▸ **Task brief**: Return every line of the data that contains the string "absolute".

▸ **Provided material**:
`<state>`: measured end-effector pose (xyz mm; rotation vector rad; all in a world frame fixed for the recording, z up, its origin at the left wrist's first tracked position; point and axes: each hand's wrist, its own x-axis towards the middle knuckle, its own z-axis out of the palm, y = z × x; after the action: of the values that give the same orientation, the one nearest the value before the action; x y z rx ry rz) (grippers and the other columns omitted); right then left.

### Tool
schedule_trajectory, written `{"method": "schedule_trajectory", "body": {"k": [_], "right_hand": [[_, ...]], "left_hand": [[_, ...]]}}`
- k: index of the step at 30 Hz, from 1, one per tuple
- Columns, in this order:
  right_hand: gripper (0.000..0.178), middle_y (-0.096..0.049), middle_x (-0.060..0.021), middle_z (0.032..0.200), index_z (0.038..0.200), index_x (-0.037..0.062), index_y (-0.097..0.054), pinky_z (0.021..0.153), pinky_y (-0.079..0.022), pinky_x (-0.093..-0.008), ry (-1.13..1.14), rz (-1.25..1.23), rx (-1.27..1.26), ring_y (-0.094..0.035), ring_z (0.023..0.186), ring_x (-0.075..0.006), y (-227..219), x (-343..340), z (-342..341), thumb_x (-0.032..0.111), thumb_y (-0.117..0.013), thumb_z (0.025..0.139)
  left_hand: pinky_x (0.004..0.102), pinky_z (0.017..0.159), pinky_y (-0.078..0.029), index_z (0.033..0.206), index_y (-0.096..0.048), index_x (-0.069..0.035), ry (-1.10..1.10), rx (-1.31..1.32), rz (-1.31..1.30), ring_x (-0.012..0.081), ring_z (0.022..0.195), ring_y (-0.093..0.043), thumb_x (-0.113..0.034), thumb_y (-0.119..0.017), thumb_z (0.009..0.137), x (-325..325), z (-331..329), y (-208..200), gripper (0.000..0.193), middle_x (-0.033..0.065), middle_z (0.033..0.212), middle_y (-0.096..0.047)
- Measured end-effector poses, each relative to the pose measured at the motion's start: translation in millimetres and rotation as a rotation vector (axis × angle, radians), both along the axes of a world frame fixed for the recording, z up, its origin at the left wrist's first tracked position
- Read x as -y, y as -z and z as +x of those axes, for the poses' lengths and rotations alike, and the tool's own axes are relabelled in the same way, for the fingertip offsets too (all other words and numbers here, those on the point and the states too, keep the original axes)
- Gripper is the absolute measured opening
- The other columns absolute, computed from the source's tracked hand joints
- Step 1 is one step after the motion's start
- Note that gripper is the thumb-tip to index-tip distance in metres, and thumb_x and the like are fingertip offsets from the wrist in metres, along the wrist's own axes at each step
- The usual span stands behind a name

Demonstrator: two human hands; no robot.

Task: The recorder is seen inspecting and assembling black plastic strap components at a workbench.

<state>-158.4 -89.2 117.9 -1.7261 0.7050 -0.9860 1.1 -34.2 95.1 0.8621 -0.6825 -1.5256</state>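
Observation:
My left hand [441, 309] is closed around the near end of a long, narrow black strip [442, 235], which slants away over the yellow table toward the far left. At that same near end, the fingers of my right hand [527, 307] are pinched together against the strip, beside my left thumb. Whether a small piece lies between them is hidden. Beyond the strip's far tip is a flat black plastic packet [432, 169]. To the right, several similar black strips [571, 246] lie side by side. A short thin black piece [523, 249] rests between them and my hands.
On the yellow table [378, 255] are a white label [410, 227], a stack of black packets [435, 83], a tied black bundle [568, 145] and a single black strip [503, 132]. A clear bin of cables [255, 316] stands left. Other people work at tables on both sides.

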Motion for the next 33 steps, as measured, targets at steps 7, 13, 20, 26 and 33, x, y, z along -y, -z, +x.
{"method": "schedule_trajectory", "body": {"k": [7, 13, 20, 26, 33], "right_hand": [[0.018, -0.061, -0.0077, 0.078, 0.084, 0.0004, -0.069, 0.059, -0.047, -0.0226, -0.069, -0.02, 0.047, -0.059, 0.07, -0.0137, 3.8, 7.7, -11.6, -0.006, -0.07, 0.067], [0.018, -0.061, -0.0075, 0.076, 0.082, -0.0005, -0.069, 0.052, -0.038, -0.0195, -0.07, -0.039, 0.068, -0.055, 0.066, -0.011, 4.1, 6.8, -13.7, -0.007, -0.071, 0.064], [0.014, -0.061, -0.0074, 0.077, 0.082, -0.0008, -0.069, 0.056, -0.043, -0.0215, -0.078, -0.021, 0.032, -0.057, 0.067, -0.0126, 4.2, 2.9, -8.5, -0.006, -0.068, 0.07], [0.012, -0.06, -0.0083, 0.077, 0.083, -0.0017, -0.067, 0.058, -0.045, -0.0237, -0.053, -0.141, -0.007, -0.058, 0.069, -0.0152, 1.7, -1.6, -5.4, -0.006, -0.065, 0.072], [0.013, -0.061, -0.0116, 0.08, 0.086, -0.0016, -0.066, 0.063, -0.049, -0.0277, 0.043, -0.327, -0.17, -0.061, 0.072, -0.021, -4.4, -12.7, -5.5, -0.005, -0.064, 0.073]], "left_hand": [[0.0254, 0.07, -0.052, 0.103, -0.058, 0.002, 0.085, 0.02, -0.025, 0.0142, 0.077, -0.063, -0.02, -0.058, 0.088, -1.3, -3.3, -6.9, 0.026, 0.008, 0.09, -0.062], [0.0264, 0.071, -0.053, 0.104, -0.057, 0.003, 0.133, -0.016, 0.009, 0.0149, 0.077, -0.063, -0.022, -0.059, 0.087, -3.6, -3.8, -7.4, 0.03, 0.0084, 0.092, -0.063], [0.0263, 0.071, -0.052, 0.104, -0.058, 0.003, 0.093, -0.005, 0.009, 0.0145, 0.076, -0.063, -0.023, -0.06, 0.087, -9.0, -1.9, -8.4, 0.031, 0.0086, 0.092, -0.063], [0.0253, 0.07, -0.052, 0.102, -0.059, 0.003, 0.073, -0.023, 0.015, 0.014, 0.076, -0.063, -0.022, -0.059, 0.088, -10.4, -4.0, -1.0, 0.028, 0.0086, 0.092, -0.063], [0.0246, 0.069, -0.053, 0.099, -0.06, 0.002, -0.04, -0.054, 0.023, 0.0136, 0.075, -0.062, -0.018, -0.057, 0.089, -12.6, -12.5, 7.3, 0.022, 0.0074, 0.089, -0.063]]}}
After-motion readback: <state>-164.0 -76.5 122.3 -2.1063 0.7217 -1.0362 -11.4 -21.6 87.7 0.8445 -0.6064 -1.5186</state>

▸ **Output of the task**:
- Gripper is the absolute measured opening
- The other columns absolute, computed from the source's tracked hand joints

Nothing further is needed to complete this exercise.